Melissa Caddick’s $15million mansion will need to undergo minor repairs before liquidators appoint a real estate agent to handle its sale – as they look to pay back the victims of her fraud.
The conwoman’s husband, hairdresser and DJ Anthony Koletti, has been living in the home since her disappearance, was ordered by the Federal Court last week to vacate the Dover Heights home before May 18.
The Australian Investment and Securities Commission (ASIC) have seized all her assets as a means of repaying her former clients who lost millions to the fraudster, with a barrister for liquidators confirming it would take up to six weeks to sell the home.
‘We need to go into the home, make minor repairs, market, appoint an agent,’ lawyer Steven Golledge said. ‘It will be about a four to six-week program.’
Melissa Caddick’s $15million mansion will need to undergo minor repairs before liquidators appoint a real estate agent to handle its sale
Caddick mysteriously vanished the next day and wasn’t seen or heard from again until March the following year when her severed foot washed up on a South Coast beach
Ms Caddick bought the home in Sydney’s eastern suburbs for $6.2million in 2014, with its value nearly tripling in eight years.
Mr Koletti, who has been living in the lavish mansion since his wife went missing on November 12, 2020, was present in Federal Court on Monday as ASIC confirmed it was moving forward with its ‘realisation of the property’, NCA newswire reported.
‘Anthony Koletti is to be granted liberty to apply on two days’ written notice in respect of any dispute regarding the removal of personal property items from the Dover Heights property,’ Justice Brigitte Markovic said in court last week.
The property will be sold by liquidators in an attempt to try and repay some of the $23million Caddick stole from investors in her Ponzi scheme – which largely comprised close friends and family.
It is now being prepared for sale, with maintenance and repairs being made and the couples’ belongings being removed.
Ms Caddick bought the home in Sydney’s eastern suburbs for $6.2million in 2014, with its value nearly tripling in eight years
Justice Markovic made an order to allow the Securities Commission to take possession of the Dover Heights house, ahead of a real estate agent being appointed and valuations being conducted.
‘The receivers would be justified in… undertaking maintenance and repairs they consider appropriate to the property and arranging for the styling of the property,’ the order reads.

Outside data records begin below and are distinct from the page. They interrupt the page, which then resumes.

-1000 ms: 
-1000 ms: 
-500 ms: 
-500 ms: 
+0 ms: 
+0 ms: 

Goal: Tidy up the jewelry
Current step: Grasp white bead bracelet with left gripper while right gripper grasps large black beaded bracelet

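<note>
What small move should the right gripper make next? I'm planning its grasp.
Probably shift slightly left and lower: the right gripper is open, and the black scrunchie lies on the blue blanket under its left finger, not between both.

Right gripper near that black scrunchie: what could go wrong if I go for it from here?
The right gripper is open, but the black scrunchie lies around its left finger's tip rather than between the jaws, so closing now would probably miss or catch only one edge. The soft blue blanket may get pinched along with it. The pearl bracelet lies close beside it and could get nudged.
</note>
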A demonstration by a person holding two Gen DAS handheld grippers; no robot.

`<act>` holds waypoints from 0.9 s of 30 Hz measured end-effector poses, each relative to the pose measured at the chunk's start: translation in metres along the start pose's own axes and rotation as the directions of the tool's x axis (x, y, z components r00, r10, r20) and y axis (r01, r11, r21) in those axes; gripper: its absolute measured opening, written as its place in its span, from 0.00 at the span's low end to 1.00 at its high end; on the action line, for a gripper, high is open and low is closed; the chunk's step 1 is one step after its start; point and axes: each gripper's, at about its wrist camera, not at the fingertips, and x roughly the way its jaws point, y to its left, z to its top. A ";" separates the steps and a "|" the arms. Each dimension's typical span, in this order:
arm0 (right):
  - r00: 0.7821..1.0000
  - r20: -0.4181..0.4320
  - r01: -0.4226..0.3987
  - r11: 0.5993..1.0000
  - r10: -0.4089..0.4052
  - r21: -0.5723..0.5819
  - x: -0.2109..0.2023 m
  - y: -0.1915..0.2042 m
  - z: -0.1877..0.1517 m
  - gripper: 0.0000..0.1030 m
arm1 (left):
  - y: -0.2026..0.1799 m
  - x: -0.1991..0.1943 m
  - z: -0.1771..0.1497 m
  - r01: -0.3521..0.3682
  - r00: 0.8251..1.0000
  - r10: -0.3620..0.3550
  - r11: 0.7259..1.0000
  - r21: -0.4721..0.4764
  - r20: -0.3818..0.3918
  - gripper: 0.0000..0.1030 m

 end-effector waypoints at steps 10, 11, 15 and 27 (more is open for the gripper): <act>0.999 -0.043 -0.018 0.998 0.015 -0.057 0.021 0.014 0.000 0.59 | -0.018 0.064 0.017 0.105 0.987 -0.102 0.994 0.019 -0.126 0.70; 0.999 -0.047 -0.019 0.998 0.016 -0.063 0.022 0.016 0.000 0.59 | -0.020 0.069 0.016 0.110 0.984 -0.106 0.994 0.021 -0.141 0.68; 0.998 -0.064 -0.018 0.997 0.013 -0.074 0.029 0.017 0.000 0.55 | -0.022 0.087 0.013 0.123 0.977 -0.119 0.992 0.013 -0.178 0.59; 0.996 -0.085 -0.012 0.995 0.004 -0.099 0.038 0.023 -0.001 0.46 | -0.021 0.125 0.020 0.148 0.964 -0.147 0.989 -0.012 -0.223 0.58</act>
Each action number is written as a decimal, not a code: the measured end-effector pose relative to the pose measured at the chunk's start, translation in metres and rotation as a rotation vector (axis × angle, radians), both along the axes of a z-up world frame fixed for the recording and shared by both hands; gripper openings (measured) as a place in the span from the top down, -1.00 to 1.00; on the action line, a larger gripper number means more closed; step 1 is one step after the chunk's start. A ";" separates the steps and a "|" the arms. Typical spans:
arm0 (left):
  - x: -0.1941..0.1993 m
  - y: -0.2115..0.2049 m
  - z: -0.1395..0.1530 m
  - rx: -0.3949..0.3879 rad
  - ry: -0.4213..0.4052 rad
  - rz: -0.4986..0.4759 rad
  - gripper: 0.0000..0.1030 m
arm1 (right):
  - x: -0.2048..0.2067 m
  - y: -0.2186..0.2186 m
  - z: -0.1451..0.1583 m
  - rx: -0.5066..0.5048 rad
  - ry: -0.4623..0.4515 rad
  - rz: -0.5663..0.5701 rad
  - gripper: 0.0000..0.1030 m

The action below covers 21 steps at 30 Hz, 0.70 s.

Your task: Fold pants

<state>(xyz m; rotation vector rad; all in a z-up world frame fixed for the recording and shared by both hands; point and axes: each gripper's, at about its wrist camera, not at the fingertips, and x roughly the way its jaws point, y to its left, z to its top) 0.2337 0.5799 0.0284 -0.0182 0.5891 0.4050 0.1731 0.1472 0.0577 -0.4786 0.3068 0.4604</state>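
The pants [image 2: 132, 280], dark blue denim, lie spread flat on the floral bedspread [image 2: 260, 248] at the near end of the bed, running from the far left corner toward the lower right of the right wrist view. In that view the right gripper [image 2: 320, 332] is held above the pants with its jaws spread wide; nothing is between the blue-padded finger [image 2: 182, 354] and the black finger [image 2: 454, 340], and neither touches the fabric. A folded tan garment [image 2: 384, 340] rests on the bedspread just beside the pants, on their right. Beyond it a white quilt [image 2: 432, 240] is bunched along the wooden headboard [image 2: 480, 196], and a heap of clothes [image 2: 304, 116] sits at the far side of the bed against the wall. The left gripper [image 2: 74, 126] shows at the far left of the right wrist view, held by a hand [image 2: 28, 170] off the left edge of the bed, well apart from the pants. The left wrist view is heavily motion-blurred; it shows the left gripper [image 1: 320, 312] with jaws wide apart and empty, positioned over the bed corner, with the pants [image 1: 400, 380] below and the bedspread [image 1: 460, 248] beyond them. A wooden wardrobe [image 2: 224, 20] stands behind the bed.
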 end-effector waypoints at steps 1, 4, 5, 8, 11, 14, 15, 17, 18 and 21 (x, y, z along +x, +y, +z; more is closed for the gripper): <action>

Caddick posed as a financial advisor and told her 74 victims that she was investing their life savings in well-performing shares – fudging CommSec statements to trick them into believing they were accumulating wealth.
Mr Koletti has been living in the lavish mansion since his wife went missing on November 12, 2020
However, Caddick didn’t invest anything on her clients’ behalf – instead, she used investor money to fund her lavish lifestyle, which included luxury holidays, designer jewellery, clothes, cars, and a fine art collection.
Her scheme fell apart when the Australian Investment and Securities Commission and the Australian Federal Police raided her home in November 2020.
She mysteriously vanished the next day and wasn’t seen or heard from again until March the following year when her severed foot washed up on a South Coast beach – 400km away from the Dover Heights mansion.
Caddick was presumed dead, but there will be a formal inquest in September.
Financial adviser Melissa Caddick is pictured with her husband Anthony Koletti in Aspen, Colorado, during a ski trip
Mr Koletti fought to keep some of the assets his wife bought with stolen funds – claiming only two weeks ago that he contributed financially to the household between 2017 and 2020.
In mid-April, the one-time DJ submitted a statement to the Federal Court claiming he was a homemaker and cared for his Caddick’s teenage son – which meant he should be given Caddick’s art collection, diamond jewellery, and her Gucci wedding dress.
He has also tried to get a cut of the sale of the $15million house, along with the $4million three-bedroom unit in Edgecliff – which Caddick bought for her elderly parents.
In February, Mr Koletti told the Federal Court that he saw ‘no purpose’ in receivers having access to the Dover Heights home.
‘I need all the money that I can get,’ he said.
Pictured: Anthony Koletti with the Audi R8 convertible sports car that Caddick bought
After claiming he was too busy to let a court-appointed insolvency group inside the property, he said he was ‘trying to support a young child.’
Caddick’s teenage son, who she had with her first husband, is understood to be living at the property with Mr Koletti.
The court previously heard that Mr Koletti had $1.95 in his bank account when Caddick vanished in November 2020 – the day after the home was raided by Australian Federal Police.
Steven Golledge, SC, who is representing Bruce Gleeson and Daniel Soire from insolvency firm Jones Partners, told the court that Mr Koletti objected to the sale of the house, but that he did not provide any evidence to support his claim.
Mr Koletti also objected to the sale of his Audi R8 convertible sports car, but again he failed to give liquidators any proof that he contributed to the $390,000 purchase in 2016.
The car sold for $295,000 in February, while Caddick’s black 2016 Mercedes-Benz CLA45 was auctioned for $66,250.